The inaugural session will feature a talk from airline labor leader Sara Nelson, who represents 50,000 of aviation’s first responders at 17 airlines.

In early 2019, Nelson called for a general strike across various industries to end the 2018-2019 government shutdown—the longest shutdown in U.S. history, which was caused in part by former President Trump’s insistence of nearly $6 billion to fund a Southern border wall.

Nelson was in the global spotlight early in the COVID-19 pandemic.

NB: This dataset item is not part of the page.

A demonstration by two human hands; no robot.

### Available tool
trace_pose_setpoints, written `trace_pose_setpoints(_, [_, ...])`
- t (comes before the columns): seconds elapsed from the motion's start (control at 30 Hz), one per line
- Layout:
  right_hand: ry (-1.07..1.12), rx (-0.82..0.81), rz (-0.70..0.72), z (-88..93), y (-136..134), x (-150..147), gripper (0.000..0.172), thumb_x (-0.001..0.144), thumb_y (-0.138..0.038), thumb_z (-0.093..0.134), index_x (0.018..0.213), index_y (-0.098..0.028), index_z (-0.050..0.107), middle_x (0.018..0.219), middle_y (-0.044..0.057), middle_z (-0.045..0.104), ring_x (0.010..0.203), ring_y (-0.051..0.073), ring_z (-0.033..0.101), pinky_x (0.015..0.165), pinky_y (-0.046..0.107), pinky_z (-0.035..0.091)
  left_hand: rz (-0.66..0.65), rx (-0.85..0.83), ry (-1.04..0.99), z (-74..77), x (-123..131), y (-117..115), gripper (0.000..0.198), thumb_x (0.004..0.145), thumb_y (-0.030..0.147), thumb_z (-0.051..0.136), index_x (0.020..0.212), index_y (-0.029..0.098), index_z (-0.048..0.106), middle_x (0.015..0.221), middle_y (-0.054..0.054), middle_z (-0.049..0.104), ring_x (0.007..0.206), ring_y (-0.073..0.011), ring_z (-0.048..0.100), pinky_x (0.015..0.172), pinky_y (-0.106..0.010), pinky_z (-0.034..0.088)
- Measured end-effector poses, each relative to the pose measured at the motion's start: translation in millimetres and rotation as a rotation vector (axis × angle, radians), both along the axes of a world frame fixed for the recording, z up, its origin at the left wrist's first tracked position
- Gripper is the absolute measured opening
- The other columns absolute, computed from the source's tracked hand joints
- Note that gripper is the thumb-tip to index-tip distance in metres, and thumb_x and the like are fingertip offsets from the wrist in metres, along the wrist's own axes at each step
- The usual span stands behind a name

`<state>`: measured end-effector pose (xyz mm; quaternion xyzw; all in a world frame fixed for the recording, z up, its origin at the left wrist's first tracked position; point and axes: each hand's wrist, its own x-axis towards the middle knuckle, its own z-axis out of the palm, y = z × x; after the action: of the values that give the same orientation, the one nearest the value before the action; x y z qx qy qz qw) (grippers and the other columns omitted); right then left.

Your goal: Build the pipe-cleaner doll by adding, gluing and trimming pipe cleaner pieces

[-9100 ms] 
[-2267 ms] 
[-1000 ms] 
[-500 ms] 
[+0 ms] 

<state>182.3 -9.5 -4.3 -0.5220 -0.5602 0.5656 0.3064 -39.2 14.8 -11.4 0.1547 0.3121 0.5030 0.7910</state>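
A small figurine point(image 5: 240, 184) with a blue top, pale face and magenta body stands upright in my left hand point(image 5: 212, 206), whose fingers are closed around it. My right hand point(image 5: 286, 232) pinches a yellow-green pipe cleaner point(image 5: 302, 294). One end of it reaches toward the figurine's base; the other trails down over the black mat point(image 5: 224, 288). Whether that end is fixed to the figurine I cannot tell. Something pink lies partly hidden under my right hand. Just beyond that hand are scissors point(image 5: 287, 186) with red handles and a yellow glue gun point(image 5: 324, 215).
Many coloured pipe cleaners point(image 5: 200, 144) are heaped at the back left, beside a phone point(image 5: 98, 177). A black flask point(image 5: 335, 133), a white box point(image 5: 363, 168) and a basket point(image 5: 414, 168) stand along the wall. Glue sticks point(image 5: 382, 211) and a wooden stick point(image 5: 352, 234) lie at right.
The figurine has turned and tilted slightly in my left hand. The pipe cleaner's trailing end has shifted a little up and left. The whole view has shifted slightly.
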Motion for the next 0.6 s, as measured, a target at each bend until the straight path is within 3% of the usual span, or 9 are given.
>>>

As the airline industry was decimated by government shutdowns and travel restrictions, Nelson was an early proponent of stopping pay cuts while keeping healthcare benefits for airline workers.

“We felt like it was really important to have the inaugural speaker be somebody who would really honor Harvey’s career,” associate professor and chair of democracy and justice studies Jon Shelton said. “We were really excited that we have Sarah Nelson, who (is) this nationally prominent labor leader.”

Shelton, who worked closely with Kaye during his time on campus, said the speaker series is coming at an important and fragile time in the nation’s history. 

“We’re sort of in a moment that’s very similar to other areas of political crisis in the United States (such as) the Civil War, Great Depression,” Shelton said. “I don’t think it’s an understatement to say we’re in that era. So a speaker series that brings in nationally prominent intellectuals and activists that can help facilitate that conversation on their campus is essential right now.”